Nous l’avons écrit dès la publication du projet de loi, nous avons fortement poussé dans la FSU pour le faire écrire : cette loi n’est pas une loi de refondation ! Quelques concessions (ajout de « culture » au socle commun, abrogation de la loi Cherpion…), renvoi des questions conflictuelles à des décrets et circulaires
ultérieurs pour, finalement, 60 articles modifiant autant d’articles du code de l’éducation (sur près de 1000) :
la montagne accouche d’une souris !
Depuis le milieu du XIXème siècles, les grandes lois sur l’école se sont succédées, de la loi Guizot créant les « écoles normales », en passant par les lois de 1882 et 1886 instaurant l’école primaire laïque et gratuite, la loi Haby instituant le collège unique, la loi d’orientation de 1989, la loi Fillon, jusqu’à cette loi dite donc « de refondation ».
Cet édifice législatif a, depuis l’origine jusqu’au milieu des années 1990, tenté de résoudre une contradiction : élévation du niveau de l’ensemble de la nation ou adaptation aux besoins économiques ?
Autrement dit, il est le résultat d’un rapport de force entre les classes populaires qui revendiquent l’accès aux savoirs et les classes dominantes qui n’ont besoin que de main d’œuvre plus ou moins qualifiée. La recherche du compromis a été facilitée par l’évolution du monde du travail qui nécessite de plus en plus de qualification : dès lors, les intérêts opposés se sont rapprochés, entraînant la massification, à défaut de démocratisation, du système éducatif.

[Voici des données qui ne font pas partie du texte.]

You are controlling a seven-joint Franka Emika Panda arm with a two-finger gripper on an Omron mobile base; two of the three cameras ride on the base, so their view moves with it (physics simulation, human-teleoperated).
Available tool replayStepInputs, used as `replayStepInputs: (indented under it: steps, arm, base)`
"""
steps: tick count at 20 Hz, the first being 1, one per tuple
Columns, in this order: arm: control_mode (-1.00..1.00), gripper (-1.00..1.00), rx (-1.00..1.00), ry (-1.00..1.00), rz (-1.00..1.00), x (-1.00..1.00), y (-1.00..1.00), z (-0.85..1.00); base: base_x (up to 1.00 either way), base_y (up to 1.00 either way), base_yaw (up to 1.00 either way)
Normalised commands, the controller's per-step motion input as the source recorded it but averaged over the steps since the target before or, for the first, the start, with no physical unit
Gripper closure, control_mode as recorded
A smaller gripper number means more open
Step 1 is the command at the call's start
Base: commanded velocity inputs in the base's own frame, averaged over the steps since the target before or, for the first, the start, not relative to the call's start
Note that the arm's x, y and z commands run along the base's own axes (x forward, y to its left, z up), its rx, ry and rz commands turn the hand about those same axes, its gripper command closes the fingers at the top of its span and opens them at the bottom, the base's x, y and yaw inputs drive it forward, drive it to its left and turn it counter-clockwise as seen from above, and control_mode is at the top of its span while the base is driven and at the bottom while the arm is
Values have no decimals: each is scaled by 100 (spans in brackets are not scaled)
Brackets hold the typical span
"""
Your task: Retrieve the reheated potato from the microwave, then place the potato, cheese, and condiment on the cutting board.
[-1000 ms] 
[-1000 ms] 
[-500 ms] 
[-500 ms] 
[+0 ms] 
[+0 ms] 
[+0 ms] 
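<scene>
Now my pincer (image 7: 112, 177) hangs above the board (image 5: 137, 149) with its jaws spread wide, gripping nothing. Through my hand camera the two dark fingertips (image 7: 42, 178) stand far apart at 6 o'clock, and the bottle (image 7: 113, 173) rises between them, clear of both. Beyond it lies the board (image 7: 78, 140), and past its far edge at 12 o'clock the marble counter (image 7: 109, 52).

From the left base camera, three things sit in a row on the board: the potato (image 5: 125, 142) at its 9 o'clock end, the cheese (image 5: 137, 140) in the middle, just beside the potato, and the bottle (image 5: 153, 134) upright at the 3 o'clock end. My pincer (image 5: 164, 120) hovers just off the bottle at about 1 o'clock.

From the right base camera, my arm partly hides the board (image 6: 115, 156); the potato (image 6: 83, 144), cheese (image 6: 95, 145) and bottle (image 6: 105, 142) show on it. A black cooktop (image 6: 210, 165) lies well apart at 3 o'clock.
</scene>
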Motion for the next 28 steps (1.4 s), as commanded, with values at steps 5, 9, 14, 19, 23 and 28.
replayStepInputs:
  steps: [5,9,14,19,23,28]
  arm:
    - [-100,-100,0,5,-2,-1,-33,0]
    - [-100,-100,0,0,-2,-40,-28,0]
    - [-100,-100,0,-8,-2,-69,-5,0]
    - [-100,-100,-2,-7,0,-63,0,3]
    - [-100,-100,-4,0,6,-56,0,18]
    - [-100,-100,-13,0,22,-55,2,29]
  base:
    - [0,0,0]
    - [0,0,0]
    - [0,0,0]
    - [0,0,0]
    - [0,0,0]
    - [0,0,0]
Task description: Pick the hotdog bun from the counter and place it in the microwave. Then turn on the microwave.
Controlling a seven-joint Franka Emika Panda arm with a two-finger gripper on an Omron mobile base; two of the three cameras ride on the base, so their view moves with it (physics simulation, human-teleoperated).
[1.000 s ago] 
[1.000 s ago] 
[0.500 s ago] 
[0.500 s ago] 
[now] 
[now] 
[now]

L’apparition, puis la persistance du chômage de masse, a donné un coup d’arrêt à ce fragile équilibre : le concept d’éducabilité s’est petit à petit effacé devant celui d’employabilité. Le point d’orgue de cette rupture a été et reste la loi Fillon.
Pas de réelle rupture
La loi Peillon prétend refonder l’école. C’est à l’aune de notre projet que nous devons l’analyser et non au regard de ceux qui l’ont écrite. Même si nous pouvons admettre des étapes dans la construction d’une école vraiment égalitaire, les finalités doivent apparaître clairement. De ce point de vue, la continuité avec la loi Fillon est flagrante :
– L’obligation de scolarité à 18 ans que nous revendiquons, c’est l’affirmation que tou-tes les élèves peuvent obtenir le niveau du bac. Cette ambition n’est pas écrite dans la loi, seulement la volonté charitable mais bien peu ambitieuse de ne laisser aucun-e jeune de 16 à 18 ans sans solution.
– Le socle commun : il réduit son ambition à la scolarité obligatoire et coexiste avec des programmes qui, eux se déclinent jusqu’au lycée. Ce n’est pas parce qu’on y ajoute « culture » et que sa définition est attribuée au Conseil supérieur des programmes qu’il deviendra autre chose qu’un « SMIC culturel » ; un peu pour beaucoup et plus pour les autres !
De nombreux autres points sont problématiques. En introduisant les « parcours artistiques et culturels », la loi apporte une confusion certaine dans le rôle des différents partenaires de l’éducation, ministères de l’EN et de la culture, collectivités locales, associations… La même logique prévaut pour la formation professionnelle, les rythmes scolaires…
Autre point plus que contestable : le remplacement de « l’enseignement d’éducation civique » par « l’enseignement civique et moral », il aura fallu un gouvernement de gauche pour inscrire la morale dans la loi !
Enfin, le collège est mis à mal par la création d’un cycle à cheval sur CM2 et sixième (les contours exacts restant à définir) et d’un conseil commun école/collège dont la définition et la composition seront fixées par décret. Gageons qu’elles ne favoriseront pas forcément des coopérations inter degré, mais encourageront plutôt un pilotage hiérarchique. De plus, des dispositifs de sorties précoces vers l’apprentissage, même dérogatoires, restent prévus.
Des postes oui,
mais des précaires
Quant au volet programmation, dès cette année, il se heurte à l’absence de réelle volonté de démocratiser l’accès aux métiers enseignants : le gouvernement refuse de mettre en place de véritables pré-recrutements. Les créations de postes pour la rentrée prochaine seront donc pourvus par les admissibles aux concours à qui on proposera des contrats sur l’année scolaire pour un tiers de service à 854 € brut par mois.
On pourrait admettre quelques imperfections, il faut bien essuyer les plâtres d’une architecture ambitieuse qui ne se construit pas en un jour. Il s’agit en fait d’une génération de plus sacrifiée sur l’autel de l’austérité !
La loi Peillon, c’est bien une orientation dans la continuité et une programmation sans ambition.